Oil Is Not Energy
What happens when an entire industry hides behind a single word?
Quick prefatory note, in case you missed it: last week, Oil & Water Don’t Mix released a new report that exposes the Line 5 tunnel boondoggle. It confirms what we all already know: the tunnel is a terrible deal for Michigan. Check it out.
Meanwhile, I’ve been nursing a gripe. Last month, I stumbled upon a radio interview about the Line 5 tunnel featuring Erica Fink, Enbridge Operations Manager here in Michigan. Fink appeared on a program called Michigan’s Big Show, hosted by some guy named Michael Patrick Shiels. I don’t really recommend listening; it’s an unsatisfying conversation, short, uninformative, and Shiels mainly plays the role of obsequious straight man to Fink’s gushy pitchwoman, as if they’re doing an infomercial on the Home Shopping Network.

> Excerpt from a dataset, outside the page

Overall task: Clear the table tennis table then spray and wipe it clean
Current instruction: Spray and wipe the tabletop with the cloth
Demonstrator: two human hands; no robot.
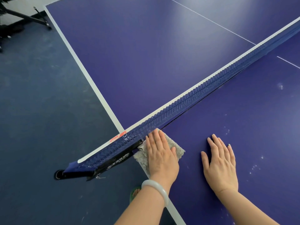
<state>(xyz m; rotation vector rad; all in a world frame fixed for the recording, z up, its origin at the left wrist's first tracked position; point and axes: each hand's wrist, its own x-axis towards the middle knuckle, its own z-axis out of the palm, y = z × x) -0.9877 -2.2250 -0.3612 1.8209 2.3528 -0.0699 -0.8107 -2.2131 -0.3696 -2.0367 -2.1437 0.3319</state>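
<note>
The blue table tennis table (162,65) fills most of the view, its white side line running along the left edge. The blue net (191,101) crosses it diagonally. My left hand (160,153), with a pale bangle on the wrist, presses flat on a grey fluffy cloth (176,146) at the table's corner by the net post. My right hand (219,163) rests flat with straight fingers on the bare table surface, just right of the cloth. Small white droplets or specks (256,166) dot the near half of the table to the right.
The net clamp and post (90,169) stick out past the table's left edge over the dark blue floor (40,111). A black folding frame (24,17) stands at the far left. A foot in a green sandal (135,193) shows below the table edge.
</note>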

But during the conversation, Fink said something that’s been bugging me for a long time. I’m sure you’ve heard it many times before from any number of Enbridge employees who are obviously trained to repeat it every chance they get, like automatons. Pipelines like Line 5, Fink said, are the “safest way to transport the energy we need.” I heard it again a couple of weeks later. I was reading a news report about the petition Attorney General Nessel has filed with the United States Supreme Court on behalf of Governor Whitmer. The boilerplate response by Enbridge spokesperson Ryan Duffy to the filing begins with this: “As a key component of interstate and international commerce, Line 5 transports critical energy resources across the region.”
You see the problem, right? It can be hard to spot because it’s become so familiar. Fink and Duffy want us to think that Line 5 transports “energy” or “energy resources.” But this is bullshit. Line 5 doesn’t transport energy; it transports petroleum—crude oil and natural gas liquids, to be precise. These products are not energy. They are fuel, fuel which, when combusted, can be harnessed as energy.

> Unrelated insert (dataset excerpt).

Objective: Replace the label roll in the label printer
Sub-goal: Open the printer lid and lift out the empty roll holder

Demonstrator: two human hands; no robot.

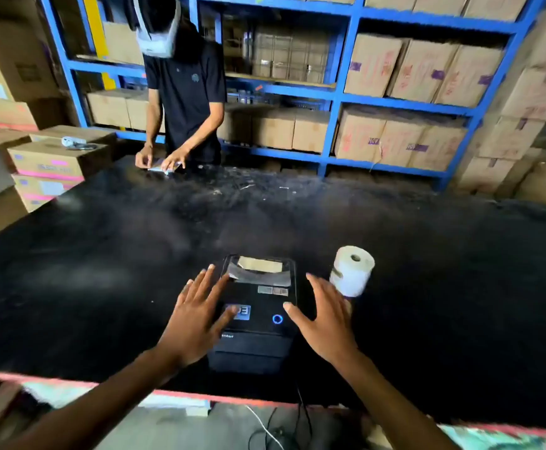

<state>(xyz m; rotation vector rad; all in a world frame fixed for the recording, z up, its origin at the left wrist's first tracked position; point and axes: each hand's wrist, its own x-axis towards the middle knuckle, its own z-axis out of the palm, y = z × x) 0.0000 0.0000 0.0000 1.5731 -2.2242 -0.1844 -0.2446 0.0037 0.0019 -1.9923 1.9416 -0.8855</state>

You might think I’m splitting hairs. After all, in everyday speech, energy and fuel are often used interchangeably. But that’s only because companies like Enbridge have conditioned us to speak that way. In fact, it started back in the 1970s, during the oil crisis. At that time, oil and gas companies wanted to distance themselves from the dirty politics of oil. So Exxon, for example, launched an ad campaign it called “Energy for a Strong America.” The strategy stuck. By the late 1990s, as the public witnessed the environmental effects of oil spills—in Santa Barbara, California, and Alaska’s Prince William Sound—and became increasingly aware that fossil fuel combustion was the main driver of global warming, more companies began to distance themselves from the stench of oil. ExxonMobil, Chevron, Shell, BP—all took to calling themselves “energy” companies. Enbridge did the same, taking its present name—a compound of “energy” and “bridge” in 1988. In 2000, British Petroleum even briefly renamed itself “Beyond Petroleum.” Other large pipeline companies similarly rebranded. Energy Transfer was founded in 2012. Kinder Morgan branded itself as an “energy infrastructure company.” TransCanada Pipeline changed its name to “TC Energy” in 2019.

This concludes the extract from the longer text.